▶ _ASSIGNED TASK_: Give an exact copy of the data that follows, but none of its pictures.

[Saved entries]
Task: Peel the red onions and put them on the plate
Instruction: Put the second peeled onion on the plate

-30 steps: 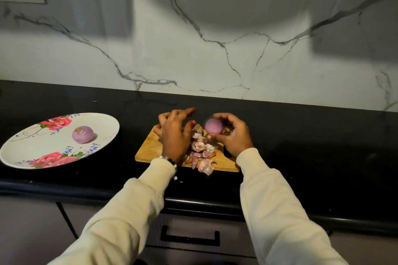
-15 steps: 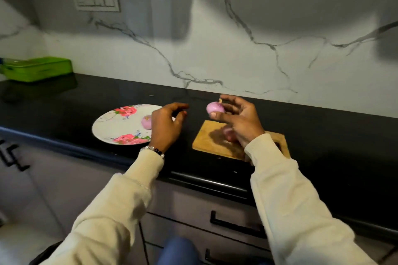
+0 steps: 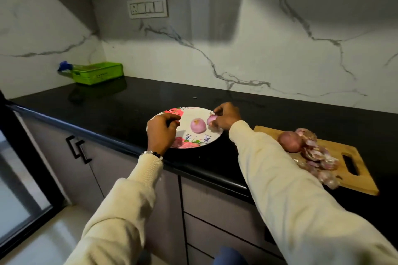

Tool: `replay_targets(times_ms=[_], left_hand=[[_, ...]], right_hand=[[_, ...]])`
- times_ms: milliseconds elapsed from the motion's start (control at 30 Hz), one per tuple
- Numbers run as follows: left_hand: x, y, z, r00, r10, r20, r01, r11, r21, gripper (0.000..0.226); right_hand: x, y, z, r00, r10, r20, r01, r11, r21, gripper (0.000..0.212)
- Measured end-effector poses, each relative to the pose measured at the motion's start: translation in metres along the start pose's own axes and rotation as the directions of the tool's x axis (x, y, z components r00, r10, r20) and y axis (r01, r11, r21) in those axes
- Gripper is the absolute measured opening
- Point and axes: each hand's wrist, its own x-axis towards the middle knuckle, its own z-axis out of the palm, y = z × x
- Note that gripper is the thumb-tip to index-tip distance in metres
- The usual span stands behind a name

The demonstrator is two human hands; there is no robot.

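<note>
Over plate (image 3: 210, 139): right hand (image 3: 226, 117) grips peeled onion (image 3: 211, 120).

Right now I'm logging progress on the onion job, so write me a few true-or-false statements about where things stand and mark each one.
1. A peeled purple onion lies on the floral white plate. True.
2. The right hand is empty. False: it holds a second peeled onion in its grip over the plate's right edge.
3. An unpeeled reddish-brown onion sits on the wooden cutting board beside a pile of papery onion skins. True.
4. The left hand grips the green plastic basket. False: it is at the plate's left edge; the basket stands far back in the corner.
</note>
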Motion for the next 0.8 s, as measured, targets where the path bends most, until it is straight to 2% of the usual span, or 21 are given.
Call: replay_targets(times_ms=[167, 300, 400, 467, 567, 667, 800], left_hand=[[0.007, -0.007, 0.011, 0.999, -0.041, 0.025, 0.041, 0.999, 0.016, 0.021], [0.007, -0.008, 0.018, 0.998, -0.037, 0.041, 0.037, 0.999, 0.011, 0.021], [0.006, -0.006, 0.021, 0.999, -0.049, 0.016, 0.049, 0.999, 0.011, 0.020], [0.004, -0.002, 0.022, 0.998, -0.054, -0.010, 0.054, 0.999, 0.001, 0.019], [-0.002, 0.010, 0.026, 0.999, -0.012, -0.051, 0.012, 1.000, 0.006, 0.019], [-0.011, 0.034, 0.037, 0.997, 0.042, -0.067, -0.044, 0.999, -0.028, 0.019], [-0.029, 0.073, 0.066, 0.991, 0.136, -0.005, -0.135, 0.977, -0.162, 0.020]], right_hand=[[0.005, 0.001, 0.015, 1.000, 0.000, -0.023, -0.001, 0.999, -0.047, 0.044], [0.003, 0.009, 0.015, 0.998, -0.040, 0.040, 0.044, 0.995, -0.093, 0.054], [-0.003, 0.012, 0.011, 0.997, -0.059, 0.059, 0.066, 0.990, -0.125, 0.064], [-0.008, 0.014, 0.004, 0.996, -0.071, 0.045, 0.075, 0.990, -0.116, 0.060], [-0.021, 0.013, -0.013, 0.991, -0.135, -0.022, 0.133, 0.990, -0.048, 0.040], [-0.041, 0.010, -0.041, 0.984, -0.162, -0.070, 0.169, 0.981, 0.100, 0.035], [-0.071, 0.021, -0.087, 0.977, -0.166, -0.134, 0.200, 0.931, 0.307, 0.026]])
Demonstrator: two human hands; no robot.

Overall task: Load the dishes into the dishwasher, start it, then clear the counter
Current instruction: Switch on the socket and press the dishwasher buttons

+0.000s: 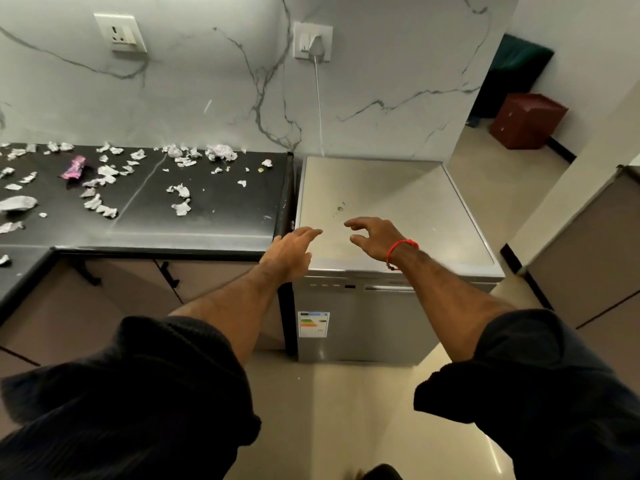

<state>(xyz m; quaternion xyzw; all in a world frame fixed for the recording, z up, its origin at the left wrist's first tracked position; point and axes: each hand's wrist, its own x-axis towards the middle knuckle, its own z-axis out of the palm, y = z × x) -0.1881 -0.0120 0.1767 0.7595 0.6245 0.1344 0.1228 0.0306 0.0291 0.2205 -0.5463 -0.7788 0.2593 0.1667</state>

▶ _COMPLETED EXERCISE_:
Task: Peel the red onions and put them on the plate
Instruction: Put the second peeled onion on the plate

-30 steps: 
-15 steps: 
+0 steps: 

Tool: `replay_targets(times_ms=[_], left_hand=[[_, ...]], right_hand=[[_, ...]])`
- times_ms: milliseconds elapsed from the motion's start (control at 30 Hz), one per tuple
- Numbers run as follows: left_hand: x, y, z, r00, r10, r20, r01, r11, r21, gripper (0.000..0.226); right_hand: x, y, z, r00, r10, r20, r01, r11, r21, gripper (0.000..0.212)
- Measured end-effector poses, each relative to the pose measured at the motion's start: translation in metres along the start pose's own axes and rotation as the directions of the tool's x axis (x, y, z components r00, r10, r20) and y axis (r01, r11, r21) in those axes
- Gripper is the absolute measured opening
- Point and axes: each hand's wrist, its own x-axis towards the middle knuckle, its own z-axis out of the palm, y = z × x
- Note that gripper is the thumb-tip to index-tip distance in metres
- The usual span stands behind a name

The demonstrator is two human hands; there is no robot.

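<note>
Over plate (image 3: 210, 139): right hand (image 3: 226, 117) grips peeled onion (image 3: 211, 120).

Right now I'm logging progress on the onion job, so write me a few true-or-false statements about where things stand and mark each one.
1. A peeled purple onion lies on the floral white plate. True.
2. The right hand is empty. False: it holds a second peeled onion in its grip over the plate's right edge.
3. An unpeeled reddish-brown onion sits on the wooden cutting board beside a pile of papery onion skins. True.
4. The left hand grips the green plastic basket. False: it is at the plate's left edge; the basket stands far back in the corner.
</note>
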Motion for the next 0.8 s, as measured, targets where the path bends most, until it is straight to 2% of the usual span, or 21 are given.
Call: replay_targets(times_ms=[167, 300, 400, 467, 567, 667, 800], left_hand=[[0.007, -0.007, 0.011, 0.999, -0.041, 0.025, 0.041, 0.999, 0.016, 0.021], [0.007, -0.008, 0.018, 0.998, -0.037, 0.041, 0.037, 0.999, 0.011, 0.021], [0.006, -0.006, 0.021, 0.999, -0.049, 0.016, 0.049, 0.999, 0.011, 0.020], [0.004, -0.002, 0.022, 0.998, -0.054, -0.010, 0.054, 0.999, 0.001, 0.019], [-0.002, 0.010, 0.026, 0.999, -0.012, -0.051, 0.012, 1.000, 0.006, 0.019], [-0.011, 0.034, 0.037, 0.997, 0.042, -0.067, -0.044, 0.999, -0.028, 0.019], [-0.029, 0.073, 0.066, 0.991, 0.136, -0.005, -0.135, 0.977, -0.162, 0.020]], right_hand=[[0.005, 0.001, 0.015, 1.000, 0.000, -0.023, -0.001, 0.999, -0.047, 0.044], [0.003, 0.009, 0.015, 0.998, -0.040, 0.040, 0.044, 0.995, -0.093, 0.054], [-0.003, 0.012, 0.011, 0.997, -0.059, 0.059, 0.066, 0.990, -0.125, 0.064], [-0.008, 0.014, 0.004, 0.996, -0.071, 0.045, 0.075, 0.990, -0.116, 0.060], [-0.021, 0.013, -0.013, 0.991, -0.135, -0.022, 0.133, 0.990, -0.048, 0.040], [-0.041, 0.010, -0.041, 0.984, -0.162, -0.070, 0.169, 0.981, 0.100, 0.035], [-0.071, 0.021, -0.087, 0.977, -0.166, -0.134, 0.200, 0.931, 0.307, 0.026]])
Demonstrator: two human hands; no robot.

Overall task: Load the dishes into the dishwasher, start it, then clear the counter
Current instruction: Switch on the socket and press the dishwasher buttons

+0.000s: 

<state>(xyz m; quaternion xyzw; all in a world frame fixed for the recording, z up, its origin at the left wrist's first tracked position; point and axes: each hand's wrist, its own x-axis towards the middle knuckle, its own z-axis out of the palm, y = z × x) -0.1881 -0.0120 0.1767 0.7595 0.6245 0.1344 0.1228 0.0306 0.0291 0.2205 -0.5463 -0.7788 0.2593 0.1667</state>

Nothing more remains to be done for this exercise.